聂欢听到严以枫的吼声,那叫一个心惊胆战。
可是眼下她不能被吓到,必须把闯祸的人带走。
此刻,夏七夕折腾得没了力气,全靠聂欢撑着她。
直到离开墓地,聂欢才松了一口气。
“好了,七夕,我们回去。”
“我要回家!”夏七夕抓紧了聂欢的手,既疲惫又生气:“我不要去厉家,打死我也不去,我也不要再见到厉少爵那个变、态!”
聂欢皱眉,经过今晚的事情,她也不可能送夏七夕去厉家。
她思来想去,最后将夏七夕带到了自己的公寓。
那是她母亲为她购置的,离学校很近。
夏七夕也不是第一次去聂欢的公寓,因此到了公寓,便自己爬到了沙发上躺着。
这一天,她真的累得够呛,吓得也不轻。
即便如此,她还不忘怒骂厉少爵。
“该死的厉少爵,别让我再看见他,否则我要跟他拼命!”
聂欢连忙倒了一杯开水给她:“你先喝口水。
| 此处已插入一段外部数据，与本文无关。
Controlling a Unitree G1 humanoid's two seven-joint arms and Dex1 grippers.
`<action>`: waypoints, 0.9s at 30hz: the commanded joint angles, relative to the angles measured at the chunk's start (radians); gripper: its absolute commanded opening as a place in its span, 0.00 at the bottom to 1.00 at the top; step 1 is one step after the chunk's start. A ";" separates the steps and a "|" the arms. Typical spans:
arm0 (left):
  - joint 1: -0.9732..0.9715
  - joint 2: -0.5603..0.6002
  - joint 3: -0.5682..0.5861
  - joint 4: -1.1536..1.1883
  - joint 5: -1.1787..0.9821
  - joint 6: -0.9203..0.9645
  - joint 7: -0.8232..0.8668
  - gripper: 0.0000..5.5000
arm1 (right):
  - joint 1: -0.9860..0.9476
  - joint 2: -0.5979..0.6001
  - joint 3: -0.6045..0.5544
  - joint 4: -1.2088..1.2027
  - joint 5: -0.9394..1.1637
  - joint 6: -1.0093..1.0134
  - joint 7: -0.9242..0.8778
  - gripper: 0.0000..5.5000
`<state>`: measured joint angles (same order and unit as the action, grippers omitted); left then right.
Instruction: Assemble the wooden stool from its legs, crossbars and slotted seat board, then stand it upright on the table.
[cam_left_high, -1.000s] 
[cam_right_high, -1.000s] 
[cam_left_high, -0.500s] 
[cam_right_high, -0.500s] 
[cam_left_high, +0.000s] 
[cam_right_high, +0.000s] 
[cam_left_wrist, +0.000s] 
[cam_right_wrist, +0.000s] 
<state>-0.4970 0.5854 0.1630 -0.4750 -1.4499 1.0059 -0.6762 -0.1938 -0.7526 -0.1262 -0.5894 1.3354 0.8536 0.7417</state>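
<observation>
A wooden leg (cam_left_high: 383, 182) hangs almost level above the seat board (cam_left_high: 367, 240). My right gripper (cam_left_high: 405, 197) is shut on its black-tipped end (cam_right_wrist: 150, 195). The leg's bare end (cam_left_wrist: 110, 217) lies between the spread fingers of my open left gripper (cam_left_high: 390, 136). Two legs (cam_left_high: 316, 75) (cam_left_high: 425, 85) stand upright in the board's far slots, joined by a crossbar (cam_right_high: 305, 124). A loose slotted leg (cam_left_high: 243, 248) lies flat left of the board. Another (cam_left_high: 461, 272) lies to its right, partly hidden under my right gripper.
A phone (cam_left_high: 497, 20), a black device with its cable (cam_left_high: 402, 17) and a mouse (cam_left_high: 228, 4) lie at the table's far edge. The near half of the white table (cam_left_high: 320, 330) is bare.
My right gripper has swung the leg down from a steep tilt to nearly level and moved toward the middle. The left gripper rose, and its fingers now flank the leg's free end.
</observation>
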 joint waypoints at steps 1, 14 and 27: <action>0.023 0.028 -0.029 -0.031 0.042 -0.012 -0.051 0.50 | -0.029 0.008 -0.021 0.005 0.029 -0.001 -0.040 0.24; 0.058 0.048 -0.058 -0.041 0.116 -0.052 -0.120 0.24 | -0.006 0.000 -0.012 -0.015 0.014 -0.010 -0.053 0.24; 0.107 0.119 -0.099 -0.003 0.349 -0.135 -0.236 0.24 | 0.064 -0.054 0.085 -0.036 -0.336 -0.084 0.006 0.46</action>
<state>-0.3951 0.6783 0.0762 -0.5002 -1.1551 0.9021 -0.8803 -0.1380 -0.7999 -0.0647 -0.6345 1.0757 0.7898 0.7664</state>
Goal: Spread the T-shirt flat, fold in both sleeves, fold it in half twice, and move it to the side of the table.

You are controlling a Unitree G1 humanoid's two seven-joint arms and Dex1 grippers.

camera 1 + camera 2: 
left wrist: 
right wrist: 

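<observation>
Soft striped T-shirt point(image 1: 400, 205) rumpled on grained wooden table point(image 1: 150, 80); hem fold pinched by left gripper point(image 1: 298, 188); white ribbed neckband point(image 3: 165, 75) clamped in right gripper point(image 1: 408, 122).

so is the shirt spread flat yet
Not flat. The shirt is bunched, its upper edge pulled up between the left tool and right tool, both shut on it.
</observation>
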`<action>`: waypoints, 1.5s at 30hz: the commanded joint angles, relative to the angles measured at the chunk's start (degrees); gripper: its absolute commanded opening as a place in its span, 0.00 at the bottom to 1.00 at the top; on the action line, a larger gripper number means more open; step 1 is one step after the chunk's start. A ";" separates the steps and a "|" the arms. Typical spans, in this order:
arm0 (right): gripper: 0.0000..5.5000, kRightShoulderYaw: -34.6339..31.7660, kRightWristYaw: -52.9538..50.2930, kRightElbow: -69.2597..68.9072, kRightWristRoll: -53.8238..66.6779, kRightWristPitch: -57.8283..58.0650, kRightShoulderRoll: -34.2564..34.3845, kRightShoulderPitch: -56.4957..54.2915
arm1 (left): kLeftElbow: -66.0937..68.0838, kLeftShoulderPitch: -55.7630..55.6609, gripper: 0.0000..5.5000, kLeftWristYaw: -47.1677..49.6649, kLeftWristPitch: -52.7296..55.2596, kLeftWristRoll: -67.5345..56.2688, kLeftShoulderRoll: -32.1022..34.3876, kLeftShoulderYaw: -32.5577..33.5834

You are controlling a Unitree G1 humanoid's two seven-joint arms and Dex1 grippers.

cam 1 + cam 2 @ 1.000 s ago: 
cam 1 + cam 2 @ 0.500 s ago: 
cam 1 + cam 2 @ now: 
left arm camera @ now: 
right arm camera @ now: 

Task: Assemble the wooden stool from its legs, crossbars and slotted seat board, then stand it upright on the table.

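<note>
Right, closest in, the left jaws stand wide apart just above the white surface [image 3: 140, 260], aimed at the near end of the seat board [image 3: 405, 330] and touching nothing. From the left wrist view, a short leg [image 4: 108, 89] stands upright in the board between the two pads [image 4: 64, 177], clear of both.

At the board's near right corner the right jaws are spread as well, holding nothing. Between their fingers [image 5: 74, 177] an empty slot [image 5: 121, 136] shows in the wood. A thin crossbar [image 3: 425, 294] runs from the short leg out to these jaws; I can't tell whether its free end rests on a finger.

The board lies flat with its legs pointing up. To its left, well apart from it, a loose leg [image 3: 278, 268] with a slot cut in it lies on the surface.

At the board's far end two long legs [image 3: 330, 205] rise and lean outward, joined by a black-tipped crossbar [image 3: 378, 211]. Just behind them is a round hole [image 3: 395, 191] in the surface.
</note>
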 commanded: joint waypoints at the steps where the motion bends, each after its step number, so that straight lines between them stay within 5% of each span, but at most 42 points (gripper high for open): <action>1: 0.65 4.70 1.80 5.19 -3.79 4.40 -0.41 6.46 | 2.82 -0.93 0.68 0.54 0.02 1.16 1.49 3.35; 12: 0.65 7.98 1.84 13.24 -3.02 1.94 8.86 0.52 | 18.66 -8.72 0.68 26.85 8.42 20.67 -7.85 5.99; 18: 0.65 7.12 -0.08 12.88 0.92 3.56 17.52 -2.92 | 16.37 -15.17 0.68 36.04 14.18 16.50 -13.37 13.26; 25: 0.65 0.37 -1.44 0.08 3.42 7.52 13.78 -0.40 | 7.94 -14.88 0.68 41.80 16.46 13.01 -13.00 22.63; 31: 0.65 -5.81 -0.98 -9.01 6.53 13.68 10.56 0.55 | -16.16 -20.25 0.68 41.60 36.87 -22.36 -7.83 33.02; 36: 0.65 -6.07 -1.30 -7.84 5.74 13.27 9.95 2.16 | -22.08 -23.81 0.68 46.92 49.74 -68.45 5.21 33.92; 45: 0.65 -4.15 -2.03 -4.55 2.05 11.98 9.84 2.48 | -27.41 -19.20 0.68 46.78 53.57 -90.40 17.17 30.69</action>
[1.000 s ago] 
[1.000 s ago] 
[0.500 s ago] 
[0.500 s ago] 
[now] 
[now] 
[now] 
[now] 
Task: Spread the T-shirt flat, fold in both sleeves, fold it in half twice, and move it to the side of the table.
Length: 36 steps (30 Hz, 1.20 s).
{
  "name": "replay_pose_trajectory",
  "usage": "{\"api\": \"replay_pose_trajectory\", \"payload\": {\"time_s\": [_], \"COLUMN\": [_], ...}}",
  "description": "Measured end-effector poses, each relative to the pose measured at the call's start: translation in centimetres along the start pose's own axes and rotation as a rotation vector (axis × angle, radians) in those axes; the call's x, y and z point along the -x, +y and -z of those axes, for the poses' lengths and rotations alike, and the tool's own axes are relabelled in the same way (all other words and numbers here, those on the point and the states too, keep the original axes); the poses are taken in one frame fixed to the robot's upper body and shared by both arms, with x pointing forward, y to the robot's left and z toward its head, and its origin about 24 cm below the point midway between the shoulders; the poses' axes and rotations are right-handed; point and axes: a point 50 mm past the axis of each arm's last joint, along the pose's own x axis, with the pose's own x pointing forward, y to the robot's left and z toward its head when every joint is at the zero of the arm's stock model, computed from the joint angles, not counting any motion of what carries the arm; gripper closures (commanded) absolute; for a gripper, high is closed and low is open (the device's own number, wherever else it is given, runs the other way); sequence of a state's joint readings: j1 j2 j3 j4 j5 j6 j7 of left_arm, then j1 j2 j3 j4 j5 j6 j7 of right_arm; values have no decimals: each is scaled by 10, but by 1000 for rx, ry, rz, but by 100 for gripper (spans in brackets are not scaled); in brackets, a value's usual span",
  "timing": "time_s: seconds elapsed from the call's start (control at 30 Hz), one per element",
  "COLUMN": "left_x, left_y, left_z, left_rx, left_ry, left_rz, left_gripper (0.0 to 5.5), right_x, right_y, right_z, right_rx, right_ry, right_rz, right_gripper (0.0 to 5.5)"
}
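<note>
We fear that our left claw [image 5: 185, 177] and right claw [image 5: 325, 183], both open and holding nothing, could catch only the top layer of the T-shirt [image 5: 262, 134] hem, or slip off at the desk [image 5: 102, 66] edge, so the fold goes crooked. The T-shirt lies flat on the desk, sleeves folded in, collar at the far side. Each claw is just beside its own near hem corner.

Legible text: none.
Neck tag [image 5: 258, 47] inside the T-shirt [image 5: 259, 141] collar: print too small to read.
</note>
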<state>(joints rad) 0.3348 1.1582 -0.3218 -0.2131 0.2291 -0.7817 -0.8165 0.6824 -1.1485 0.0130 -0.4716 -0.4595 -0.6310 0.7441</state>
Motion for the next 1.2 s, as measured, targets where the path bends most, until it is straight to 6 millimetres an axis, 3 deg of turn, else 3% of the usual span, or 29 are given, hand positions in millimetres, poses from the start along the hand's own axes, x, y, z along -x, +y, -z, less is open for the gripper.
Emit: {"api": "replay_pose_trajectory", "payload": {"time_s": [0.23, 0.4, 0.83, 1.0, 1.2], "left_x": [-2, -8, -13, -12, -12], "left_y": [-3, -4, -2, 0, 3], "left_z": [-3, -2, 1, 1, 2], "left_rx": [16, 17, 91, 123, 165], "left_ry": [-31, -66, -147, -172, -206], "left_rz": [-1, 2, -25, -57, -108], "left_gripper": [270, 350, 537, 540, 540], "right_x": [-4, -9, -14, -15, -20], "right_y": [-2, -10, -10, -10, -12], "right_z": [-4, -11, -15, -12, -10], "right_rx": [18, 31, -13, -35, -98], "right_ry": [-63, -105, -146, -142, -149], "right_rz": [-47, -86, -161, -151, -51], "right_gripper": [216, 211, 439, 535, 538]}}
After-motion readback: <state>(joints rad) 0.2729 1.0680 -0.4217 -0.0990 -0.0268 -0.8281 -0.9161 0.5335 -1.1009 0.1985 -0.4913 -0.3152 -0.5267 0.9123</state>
”
夏七夕一把握住聂欢的手,生气又委屈地说道:“欢欢,你是不知道,厉少爵就是一个彻头彻尾的大混蛋,他竟然把我丢在墓地,到处漆黑的,吓死我了,我以为我会死在那里。”
“我知道,我知道,现在没事了。”聂欢连忙安慰她,并且直接喂她喝开水。
夏七夕连着喝了好几口,直到呛到才没有继续喝:“咳咳咳,厉少爵那个大变、态,我再也不想看到他了。咳咳……还有那个严以枫,也不是个好东西,他们……咳咳,他们就是一丘之貉!”
“你消消气。”聂欢拍着她的后背,替她顺着气:“真是没有想到,厉少爵居然会那样对你,不管怎么说,你现在的身份是他的妻子呀,他怎么可以……”
“NO!”夏七夕使劲摇头:“我才不是那个老男人的妻子!”
“呃,老男人?”聂欢突然想知道,厉少爵听到这句话后的心理阴影面积。